### Your instructions
Copy out every line of the records where the string "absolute" occurs.

--- Given information Enclosed Below ---

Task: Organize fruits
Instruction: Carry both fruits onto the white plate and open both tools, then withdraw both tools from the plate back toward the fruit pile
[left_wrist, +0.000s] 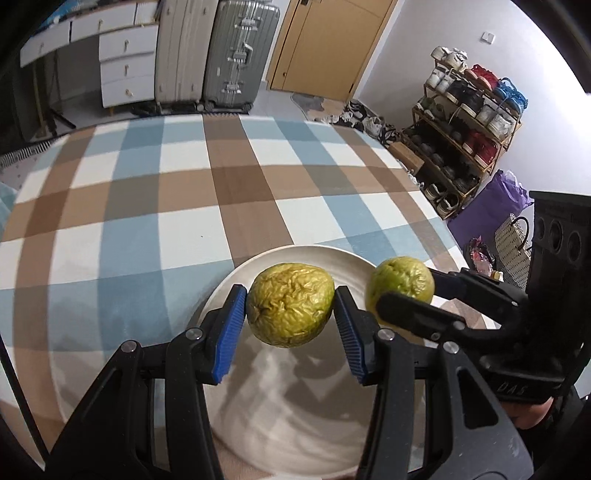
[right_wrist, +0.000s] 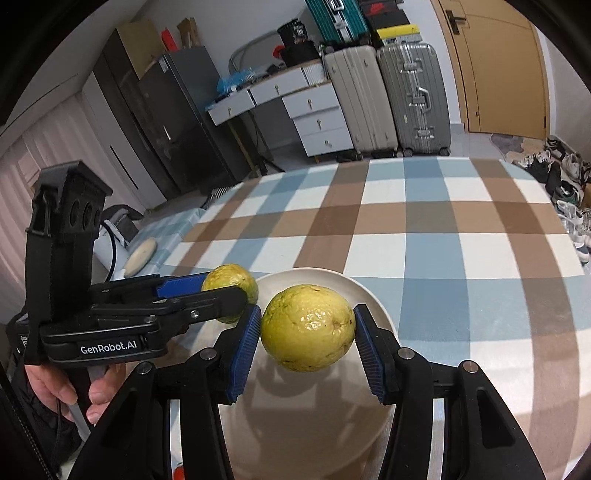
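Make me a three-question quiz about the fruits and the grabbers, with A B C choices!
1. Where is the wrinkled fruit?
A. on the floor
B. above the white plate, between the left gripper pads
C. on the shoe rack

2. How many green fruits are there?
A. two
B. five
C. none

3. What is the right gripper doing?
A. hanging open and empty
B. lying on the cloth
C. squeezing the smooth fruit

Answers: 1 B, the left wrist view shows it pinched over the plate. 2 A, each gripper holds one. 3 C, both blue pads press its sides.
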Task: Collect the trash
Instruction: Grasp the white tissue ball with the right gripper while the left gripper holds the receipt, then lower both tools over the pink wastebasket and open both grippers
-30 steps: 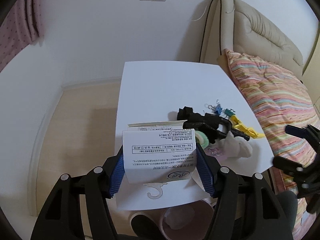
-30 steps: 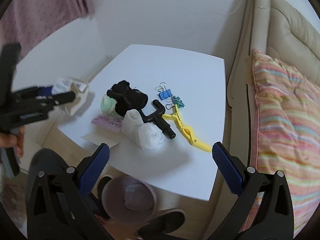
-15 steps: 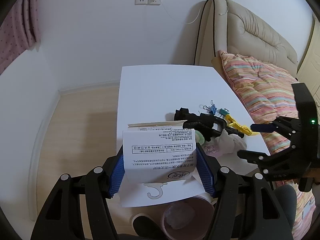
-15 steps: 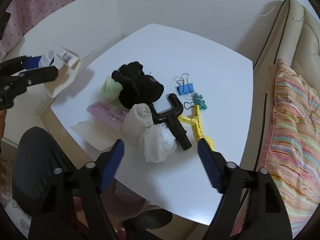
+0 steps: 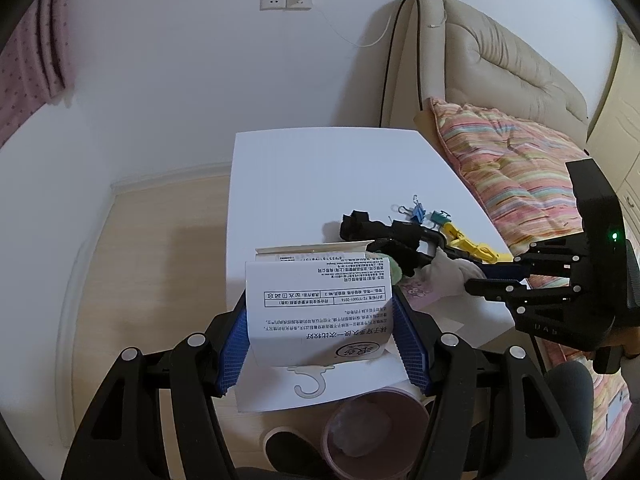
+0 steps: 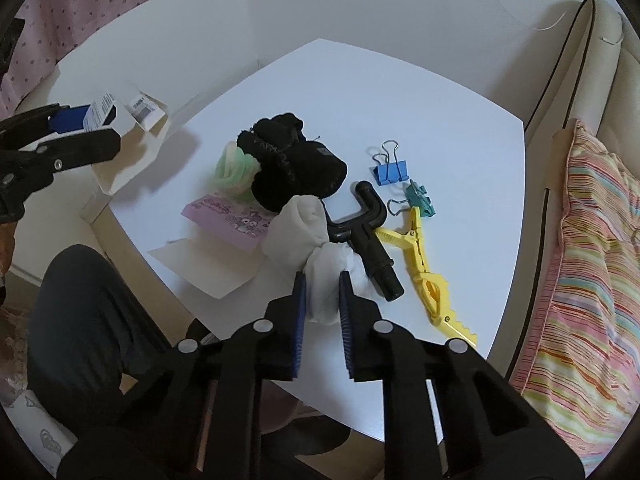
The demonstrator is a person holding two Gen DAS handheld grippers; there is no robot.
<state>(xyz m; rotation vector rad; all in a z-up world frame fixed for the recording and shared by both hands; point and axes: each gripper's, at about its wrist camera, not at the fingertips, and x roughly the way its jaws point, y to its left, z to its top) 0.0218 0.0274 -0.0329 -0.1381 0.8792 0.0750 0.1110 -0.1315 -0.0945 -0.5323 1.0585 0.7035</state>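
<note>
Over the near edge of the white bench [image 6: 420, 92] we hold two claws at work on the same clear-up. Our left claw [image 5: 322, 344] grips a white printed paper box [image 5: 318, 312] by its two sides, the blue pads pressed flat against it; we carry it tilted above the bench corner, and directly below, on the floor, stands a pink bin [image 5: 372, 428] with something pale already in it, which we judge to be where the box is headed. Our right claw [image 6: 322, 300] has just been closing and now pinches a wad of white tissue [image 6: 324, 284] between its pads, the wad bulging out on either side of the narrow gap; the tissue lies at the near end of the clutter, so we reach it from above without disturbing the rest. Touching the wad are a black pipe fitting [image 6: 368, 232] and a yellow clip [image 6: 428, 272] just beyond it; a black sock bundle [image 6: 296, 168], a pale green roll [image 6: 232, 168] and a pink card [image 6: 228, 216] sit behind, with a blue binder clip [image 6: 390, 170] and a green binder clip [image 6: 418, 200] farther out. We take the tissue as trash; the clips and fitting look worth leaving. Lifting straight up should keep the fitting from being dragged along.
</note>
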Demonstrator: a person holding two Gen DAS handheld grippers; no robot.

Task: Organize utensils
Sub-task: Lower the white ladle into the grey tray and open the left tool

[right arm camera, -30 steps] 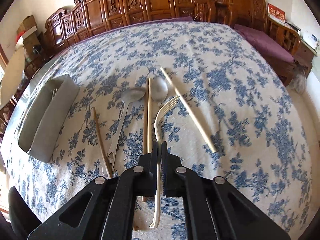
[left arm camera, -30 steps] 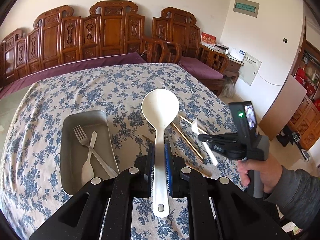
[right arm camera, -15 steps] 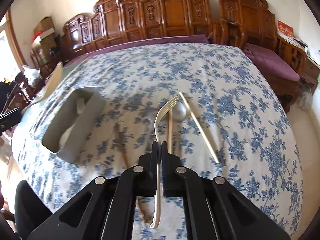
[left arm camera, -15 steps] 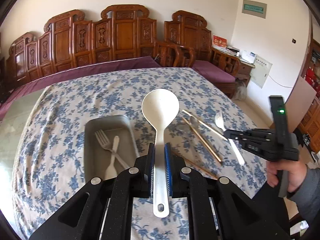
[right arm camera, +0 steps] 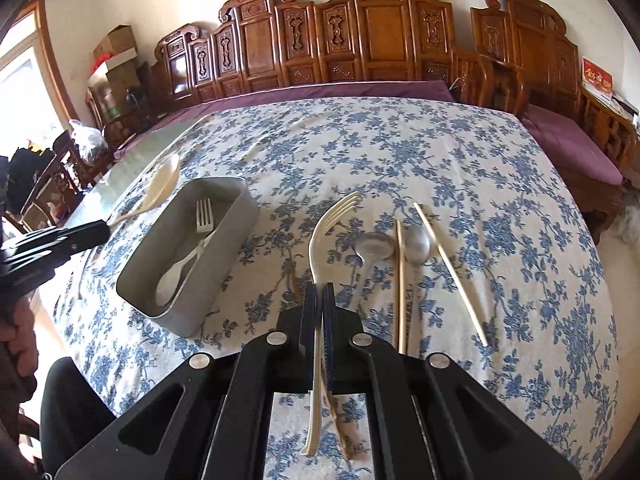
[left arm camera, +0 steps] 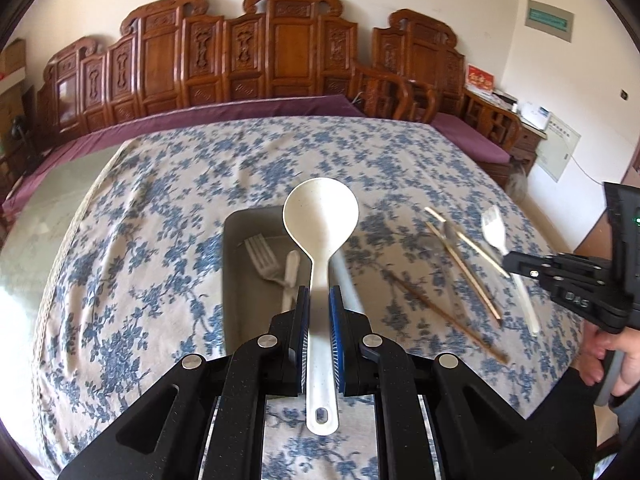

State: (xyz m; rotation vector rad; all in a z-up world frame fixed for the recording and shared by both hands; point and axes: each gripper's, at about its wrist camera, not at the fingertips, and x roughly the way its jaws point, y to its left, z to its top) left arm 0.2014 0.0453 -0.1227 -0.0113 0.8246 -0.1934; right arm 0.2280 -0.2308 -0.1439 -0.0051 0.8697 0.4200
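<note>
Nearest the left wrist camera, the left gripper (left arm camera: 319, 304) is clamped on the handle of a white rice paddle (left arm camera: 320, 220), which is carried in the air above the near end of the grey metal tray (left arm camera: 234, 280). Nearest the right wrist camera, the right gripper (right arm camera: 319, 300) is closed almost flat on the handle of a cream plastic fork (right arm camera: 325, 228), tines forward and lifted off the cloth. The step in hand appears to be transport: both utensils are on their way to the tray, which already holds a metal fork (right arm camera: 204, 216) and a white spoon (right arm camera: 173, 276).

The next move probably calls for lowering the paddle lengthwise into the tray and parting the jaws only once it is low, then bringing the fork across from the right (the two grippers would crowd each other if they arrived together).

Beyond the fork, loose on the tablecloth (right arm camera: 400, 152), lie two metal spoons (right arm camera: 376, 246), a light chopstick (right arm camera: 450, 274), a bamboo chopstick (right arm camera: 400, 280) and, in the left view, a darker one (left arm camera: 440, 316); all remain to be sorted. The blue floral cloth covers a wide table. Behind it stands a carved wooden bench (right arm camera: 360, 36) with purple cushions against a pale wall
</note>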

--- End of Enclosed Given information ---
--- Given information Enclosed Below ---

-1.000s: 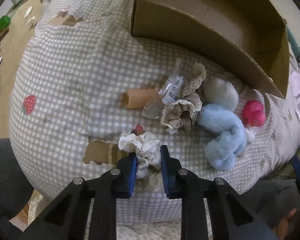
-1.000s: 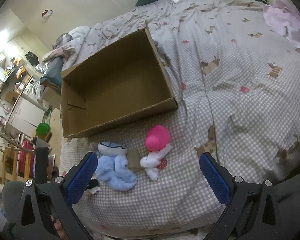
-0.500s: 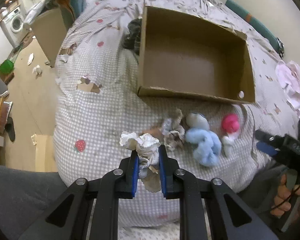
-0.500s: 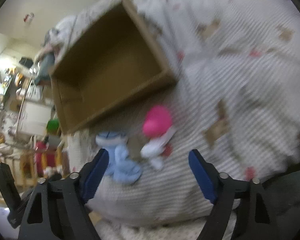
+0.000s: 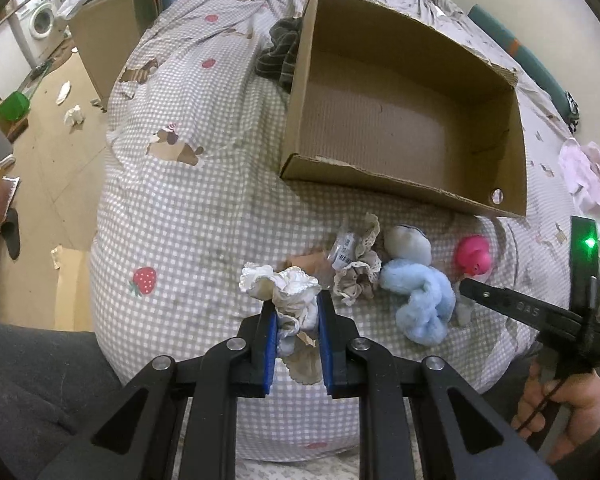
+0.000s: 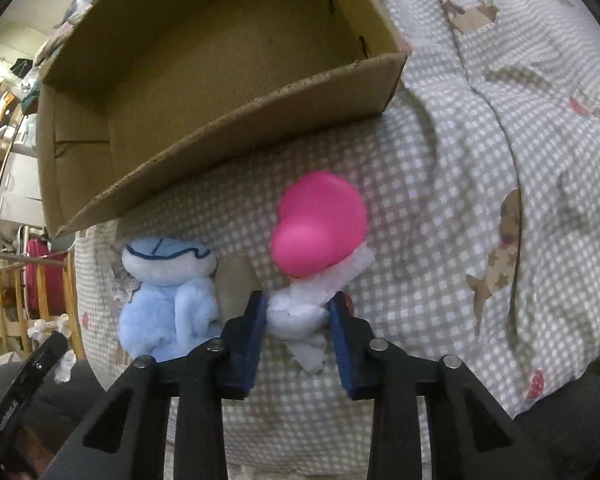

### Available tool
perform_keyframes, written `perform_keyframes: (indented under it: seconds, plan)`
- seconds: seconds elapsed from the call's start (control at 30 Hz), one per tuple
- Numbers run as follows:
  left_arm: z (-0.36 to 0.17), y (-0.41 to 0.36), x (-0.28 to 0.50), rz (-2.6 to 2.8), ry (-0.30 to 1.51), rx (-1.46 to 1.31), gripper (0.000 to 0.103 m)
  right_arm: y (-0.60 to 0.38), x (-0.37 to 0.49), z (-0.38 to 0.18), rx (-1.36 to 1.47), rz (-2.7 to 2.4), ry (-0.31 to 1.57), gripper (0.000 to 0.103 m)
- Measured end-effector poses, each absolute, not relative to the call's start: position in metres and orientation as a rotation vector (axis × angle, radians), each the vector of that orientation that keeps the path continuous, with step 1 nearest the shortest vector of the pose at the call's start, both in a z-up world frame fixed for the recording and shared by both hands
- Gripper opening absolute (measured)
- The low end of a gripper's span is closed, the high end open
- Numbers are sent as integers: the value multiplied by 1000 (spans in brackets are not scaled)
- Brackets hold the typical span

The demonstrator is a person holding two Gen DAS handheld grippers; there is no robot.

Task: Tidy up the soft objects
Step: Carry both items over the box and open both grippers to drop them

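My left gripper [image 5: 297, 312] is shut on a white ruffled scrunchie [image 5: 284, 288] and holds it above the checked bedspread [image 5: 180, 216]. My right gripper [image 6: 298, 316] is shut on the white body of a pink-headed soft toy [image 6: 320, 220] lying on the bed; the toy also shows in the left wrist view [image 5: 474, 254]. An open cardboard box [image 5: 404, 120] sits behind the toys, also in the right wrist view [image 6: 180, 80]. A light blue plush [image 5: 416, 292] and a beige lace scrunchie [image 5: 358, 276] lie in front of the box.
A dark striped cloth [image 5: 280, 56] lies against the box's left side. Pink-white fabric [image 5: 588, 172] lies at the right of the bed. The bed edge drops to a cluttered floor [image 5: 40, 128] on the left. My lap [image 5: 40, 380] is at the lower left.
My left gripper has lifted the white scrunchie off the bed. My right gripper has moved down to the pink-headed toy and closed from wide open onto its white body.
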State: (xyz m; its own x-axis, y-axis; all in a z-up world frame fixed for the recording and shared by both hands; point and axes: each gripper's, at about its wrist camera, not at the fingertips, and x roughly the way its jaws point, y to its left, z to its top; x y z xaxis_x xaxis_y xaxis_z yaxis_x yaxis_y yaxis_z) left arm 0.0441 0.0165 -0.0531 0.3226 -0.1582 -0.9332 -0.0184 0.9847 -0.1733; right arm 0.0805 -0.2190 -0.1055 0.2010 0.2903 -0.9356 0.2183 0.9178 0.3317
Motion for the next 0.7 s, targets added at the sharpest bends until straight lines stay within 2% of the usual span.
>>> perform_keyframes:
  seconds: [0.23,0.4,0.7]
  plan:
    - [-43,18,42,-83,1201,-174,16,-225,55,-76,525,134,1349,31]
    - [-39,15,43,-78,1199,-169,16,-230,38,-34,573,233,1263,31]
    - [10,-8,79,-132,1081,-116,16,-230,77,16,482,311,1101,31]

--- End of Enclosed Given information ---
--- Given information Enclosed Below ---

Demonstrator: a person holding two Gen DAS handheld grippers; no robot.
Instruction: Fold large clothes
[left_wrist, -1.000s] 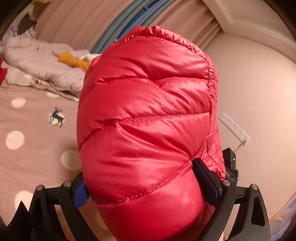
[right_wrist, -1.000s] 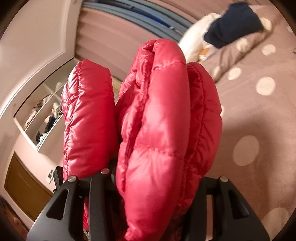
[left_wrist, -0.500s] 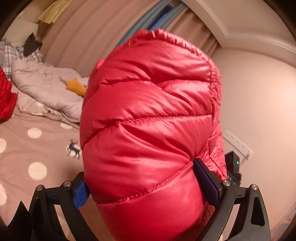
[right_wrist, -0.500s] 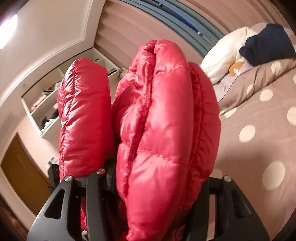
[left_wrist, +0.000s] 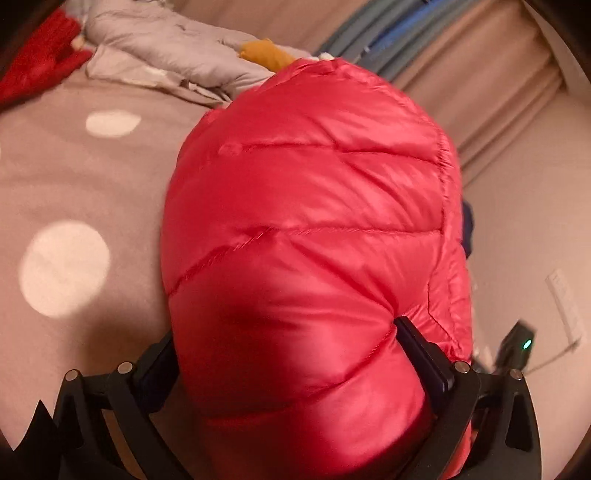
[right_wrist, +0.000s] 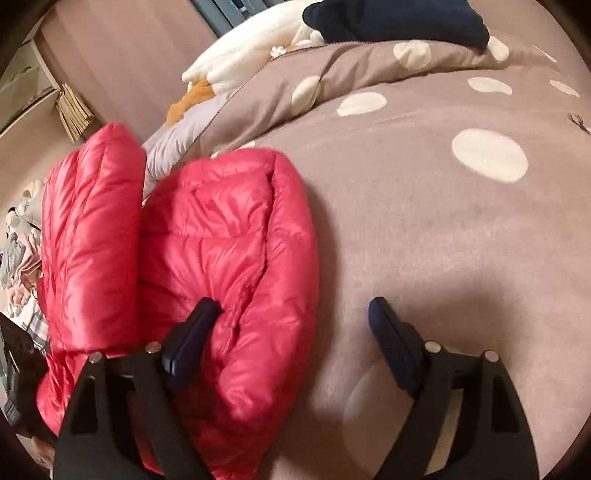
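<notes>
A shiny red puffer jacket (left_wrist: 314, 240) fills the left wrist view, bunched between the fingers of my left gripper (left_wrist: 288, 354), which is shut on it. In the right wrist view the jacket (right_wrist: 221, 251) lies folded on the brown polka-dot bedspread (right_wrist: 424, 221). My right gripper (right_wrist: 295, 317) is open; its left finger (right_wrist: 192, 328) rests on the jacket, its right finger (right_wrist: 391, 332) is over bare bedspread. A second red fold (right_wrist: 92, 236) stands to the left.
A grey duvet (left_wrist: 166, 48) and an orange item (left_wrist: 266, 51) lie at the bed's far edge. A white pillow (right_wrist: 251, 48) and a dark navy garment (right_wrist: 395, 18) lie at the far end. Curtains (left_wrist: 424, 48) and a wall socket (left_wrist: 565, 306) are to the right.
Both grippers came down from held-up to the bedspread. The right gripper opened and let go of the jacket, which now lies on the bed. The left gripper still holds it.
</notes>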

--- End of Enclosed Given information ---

### Answer space
- Measured end-effector poses, each absolute, not relative to the call's start: position in metres and orientation as a rotation vector (axis × angle, radians), each the vector of that orientation that keeps the path continuous, with step 1 nearest the shortest vector of the pose at the call's start, both in a z-up world frame fixed for the recording and shared by both hands
- Gripper opening absolute (measured)

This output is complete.